Effectuez une étape de lavage supplémentaire du réservoir d’échantillon de dispositif de filtre avec le milieu autoclavé de culture pour assurer la récupération maximale d’exoproteome. Ensuite, conservez les échantillons d’exoprotéome à moins 20 degrés Celsius jusqu’à nouvel usage. L’éthanol doit être ajouté vigoureusement pour optimiser les précipitations et le rendement des polymères.
Après avoir centrifugé le polymère précipité, le rejet du supernatant doit être fait avec soin afin d’éviter la résuspension de la pastille qui peut être lâchement fixée sur le mur de flacon. Si la filtration manuelle est effectuée, il doit être doux pour éviter de casser la membrane du filtre. Certains polymères précipités ne peuvent être visibles qu’après centrifugation, principalement sur les parois des flacons, comme le cas de l’EPS de Synechocystis.

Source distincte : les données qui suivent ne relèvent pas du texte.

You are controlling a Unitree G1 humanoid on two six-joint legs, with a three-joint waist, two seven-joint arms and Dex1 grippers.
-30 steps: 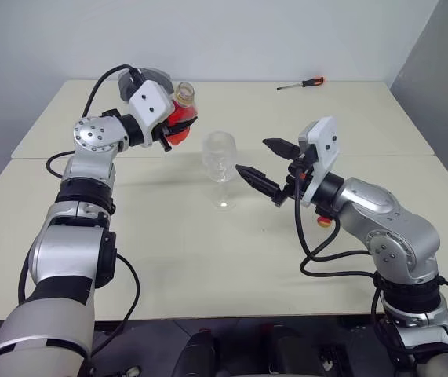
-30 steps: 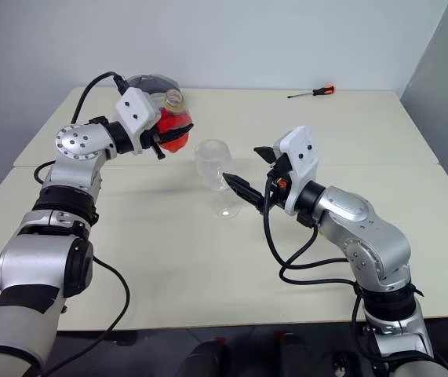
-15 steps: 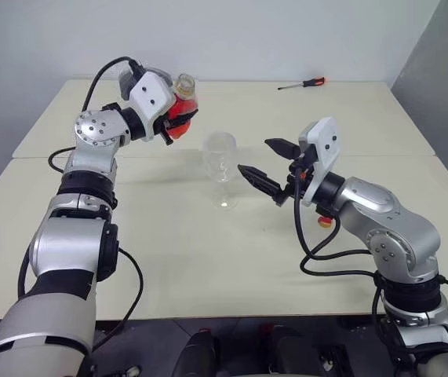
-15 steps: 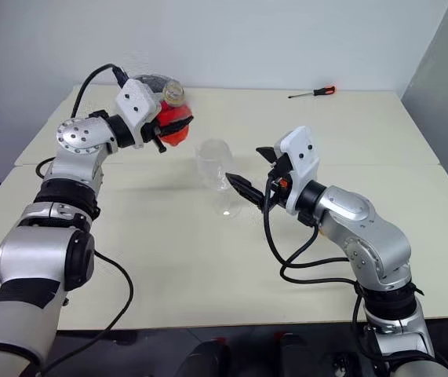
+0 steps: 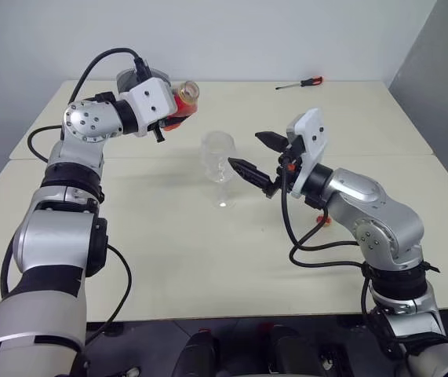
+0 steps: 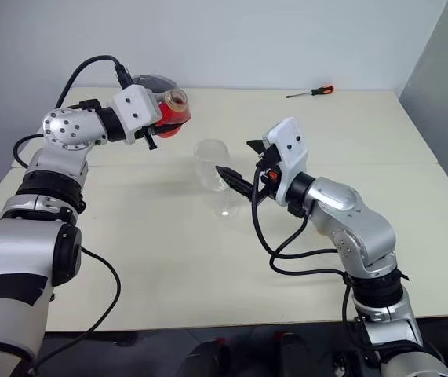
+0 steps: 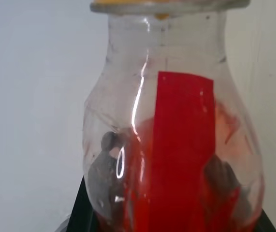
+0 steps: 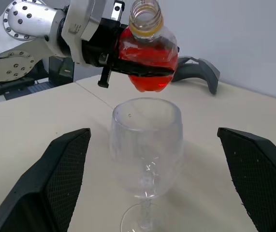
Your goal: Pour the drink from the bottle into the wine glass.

Dans d’autres cas, comme le polymère Cyanothece, il est possible de voir les touffes de polymères flotter dans le bécher de verre juste après les précipitations. Certaines contaminations peuvent être facilement détectées macroscopiquement après la lyophilisation des polymères puisqu’elles modifieront la pigmentation des polymères, généralement blanc ou brun clair. Les polymères oranges sont contaminés par des caroténoïdes ou des structures contenant ces pigments.

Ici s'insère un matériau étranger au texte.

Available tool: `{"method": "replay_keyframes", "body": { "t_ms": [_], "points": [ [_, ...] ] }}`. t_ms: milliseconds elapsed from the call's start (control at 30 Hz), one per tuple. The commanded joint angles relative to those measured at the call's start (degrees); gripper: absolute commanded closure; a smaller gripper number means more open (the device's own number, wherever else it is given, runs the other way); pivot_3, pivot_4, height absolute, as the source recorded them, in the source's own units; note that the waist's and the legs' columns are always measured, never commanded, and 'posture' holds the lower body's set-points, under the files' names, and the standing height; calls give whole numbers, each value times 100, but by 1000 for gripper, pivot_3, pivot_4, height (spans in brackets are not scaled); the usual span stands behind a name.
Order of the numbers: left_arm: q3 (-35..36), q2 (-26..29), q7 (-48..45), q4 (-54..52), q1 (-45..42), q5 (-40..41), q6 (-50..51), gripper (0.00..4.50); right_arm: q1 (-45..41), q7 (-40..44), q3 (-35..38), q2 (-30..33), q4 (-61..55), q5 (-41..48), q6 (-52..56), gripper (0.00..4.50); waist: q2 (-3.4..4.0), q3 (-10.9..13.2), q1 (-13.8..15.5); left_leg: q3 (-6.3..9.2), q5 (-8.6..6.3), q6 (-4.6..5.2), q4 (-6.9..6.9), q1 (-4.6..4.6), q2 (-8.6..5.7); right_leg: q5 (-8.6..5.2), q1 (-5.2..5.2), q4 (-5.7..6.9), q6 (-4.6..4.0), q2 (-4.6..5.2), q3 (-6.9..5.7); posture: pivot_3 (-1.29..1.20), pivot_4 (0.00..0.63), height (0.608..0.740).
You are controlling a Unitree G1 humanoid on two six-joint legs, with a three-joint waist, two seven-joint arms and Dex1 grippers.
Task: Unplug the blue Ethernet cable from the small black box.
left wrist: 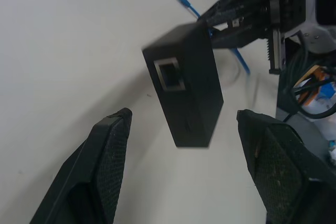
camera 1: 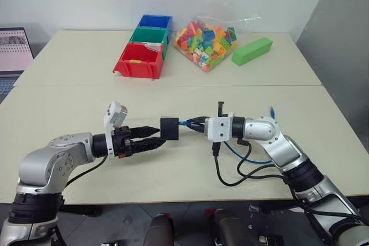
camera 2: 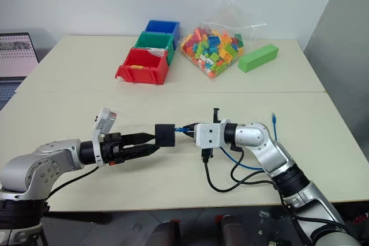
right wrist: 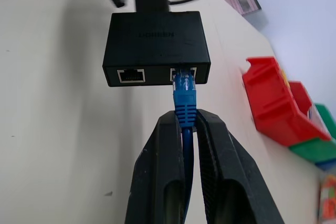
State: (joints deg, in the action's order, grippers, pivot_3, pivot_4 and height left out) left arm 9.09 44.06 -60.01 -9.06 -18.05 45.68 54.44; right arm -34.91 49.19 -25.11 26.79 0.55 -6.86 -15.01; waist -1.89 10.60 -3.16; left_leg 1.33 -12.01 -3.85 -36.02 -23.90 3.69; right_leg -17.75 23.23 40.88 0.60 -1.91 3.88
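While the plug still sits in the box [right wrist: 156,47], the task is only set up, not done: the right gripper [right wrist: 185,124] has its two fingers pinched tight on the blue cable [right wrist: 184,90] just behind the plug, and the box hangs off the cable's end above the table [camera 1: 69,102], between the two grippers. The left gripper [left wrist: 184,129] faces the box from the other side with its fingers spread wide, one to each side of the box and touching neither, so it holds nothing. My judgement is that what remains is for the left fingers to close on the box and for the two arms to draw apart until the plug comes free; nothing yet steadies the box against that pull. The rest of the cable loops down past the right forearm, its free end [camera 1: 271,109] standing up just beside that arm. By count: one cable, one box with two ports on the side facing the right gripper (one filled, one empty) and one port on the opposite side. Far across the table stand three bins, red [camera 1: 138,61], green [camera 1: 149,36] and blue [camera 1: 154,22], one bag of bricks [camera 1: 206,40] and one green block [camera 1: 252,50].
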Motion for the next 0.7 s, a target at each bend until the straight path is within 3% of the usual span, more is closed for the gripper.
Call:
{"method": "replay_keyframes", "body": {
  "t_ms": [33,633,700],
  "points": [
    [69,-24,-99,-38,-160,348,226,1066,-121,-5,29,-46,-149,-102,-480,4393,0,0,8,0,0,0,0,0,0,1,0,0,-1,0,0,0,150,740],
    [502,51,-199,132,146,574,236,1066,-216,-421,342,-142,221,-166,-1326,4408,0,0,11,3,1,-1,0,2,0,8,0,2,-15,2,7,0,150,740],
    [555,6,-179,181,129,590,205,1454,-219,-419,340,-139,229,-168,-1347,4409,0,0,11,2,1,-1,0,1,0,8,0,2,-15,2,7,0,150,740]
  ]
}}
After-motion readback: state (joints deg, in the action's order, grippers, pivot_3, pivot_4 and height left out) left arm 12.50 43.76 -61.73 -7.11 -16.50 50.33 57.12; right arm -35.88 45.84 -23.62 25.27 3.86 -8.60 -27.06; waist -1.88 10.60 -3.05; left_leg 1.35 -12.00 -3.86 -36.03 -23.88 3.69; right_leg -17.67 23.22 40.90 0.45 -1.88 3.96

Par exemple, les polymères verts sont contaminés par des débris cellulaires et de la chlorophylle. Les exoprotéomes peuvent varier considérablement selon la souche bactérienne. Voir, par exemple, l’exoprotéome d’une cyanobactérie unicellulaire et celui d’une souche filamenteuse.

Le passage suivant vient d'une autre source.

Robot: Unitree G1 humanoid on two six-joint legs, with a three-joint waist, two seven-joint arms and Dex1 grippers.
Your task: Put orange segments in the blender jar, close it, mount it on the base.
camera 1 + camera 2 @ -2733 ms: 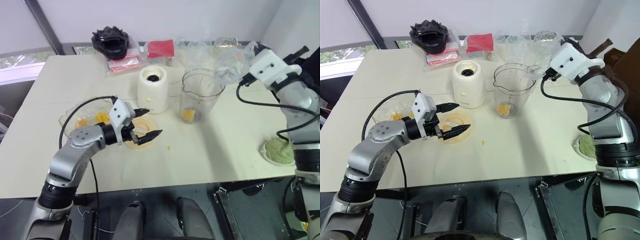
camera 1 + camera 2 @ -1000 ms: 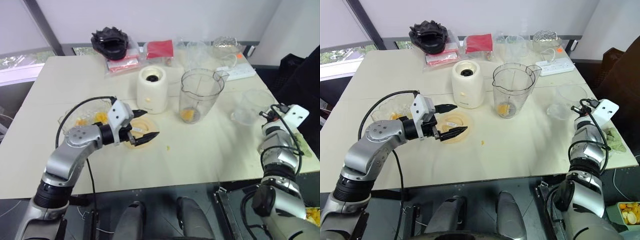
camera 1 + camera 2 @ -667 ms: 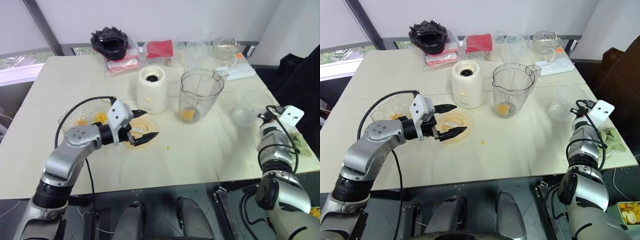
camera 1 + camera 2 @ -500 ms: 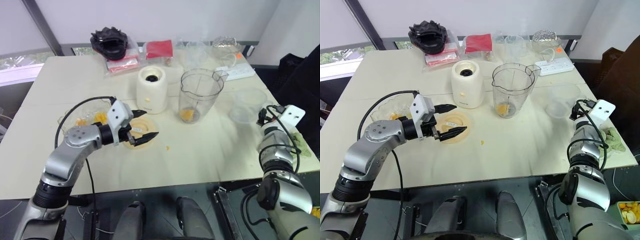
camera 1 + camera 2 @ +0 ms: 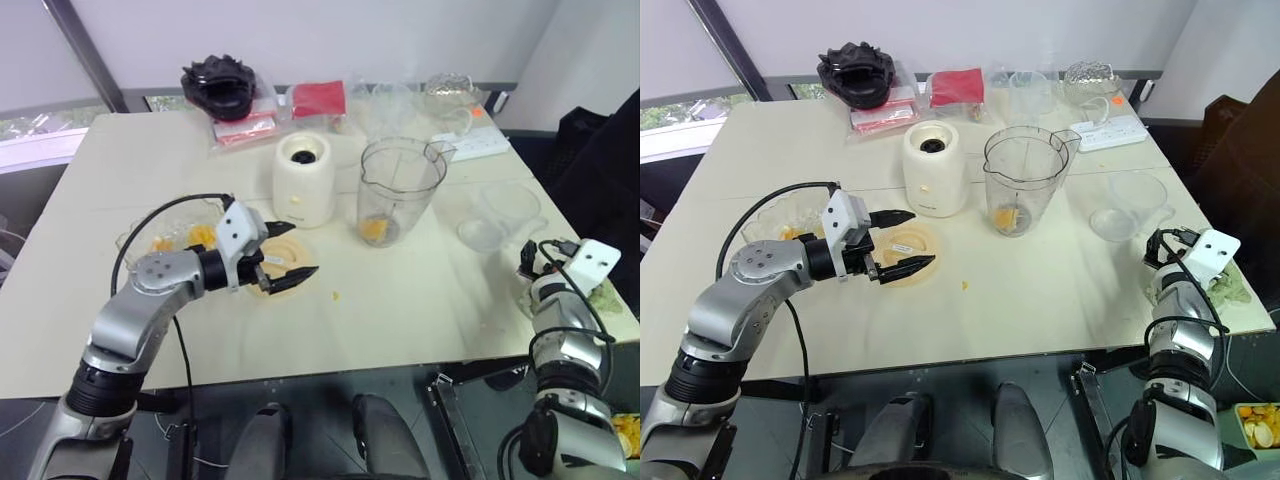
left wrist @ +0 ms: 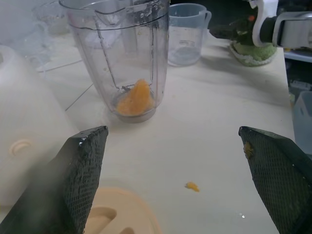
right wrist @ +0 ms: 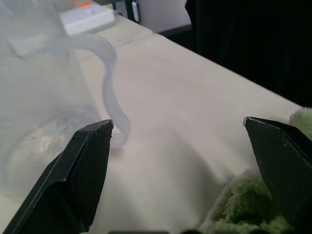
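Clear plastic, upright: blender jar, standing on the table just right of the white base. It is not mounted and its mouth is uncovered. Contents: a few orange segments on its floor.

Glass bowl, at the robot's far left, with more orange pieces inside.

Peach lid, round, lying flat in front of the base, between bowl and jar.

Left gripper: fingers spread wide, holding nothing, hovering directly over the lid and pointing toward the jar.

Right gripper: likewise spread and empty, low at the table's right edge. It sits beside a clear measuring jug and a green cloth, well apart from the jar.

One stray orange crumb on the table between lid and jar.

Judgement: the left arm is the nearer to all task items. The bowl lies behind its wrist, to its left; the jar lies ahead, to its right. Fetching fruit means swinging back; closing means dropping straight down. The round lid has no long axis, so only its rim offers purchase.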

La quantité élevée de polysaccharides dans les échantillons concentrés d’exoprotéome peut entraver l’analyse de l’exoprotéome. Par exemple, il peut retarder la séparation des protéines et masquer des protéines moins abondantes. L’utilisateur peut caractériser le polymère en termes de composition, de propriétés physiques/chimiques, d’activité biologique des polymères d’essai ou de composants polymères modifiés.
Pour l’identification des protéines, la séparation des protéines dans le gel et la spectrométrie de masse peut être effectuée. Et pour la séparation des vésicules, l’ultracentrifugation de l’exoproteome doit être effectuée. Dans notre groupe, ces protocoles ont déjà ouvert la voie à démêler les mécanismes de sécrétion cyanobactérienne ou les applications des polymères extracellulaires de glucides dans différents domaines, comme dans la biorémédiation ou comme antitumoraux ou agents d’administration de médicaments.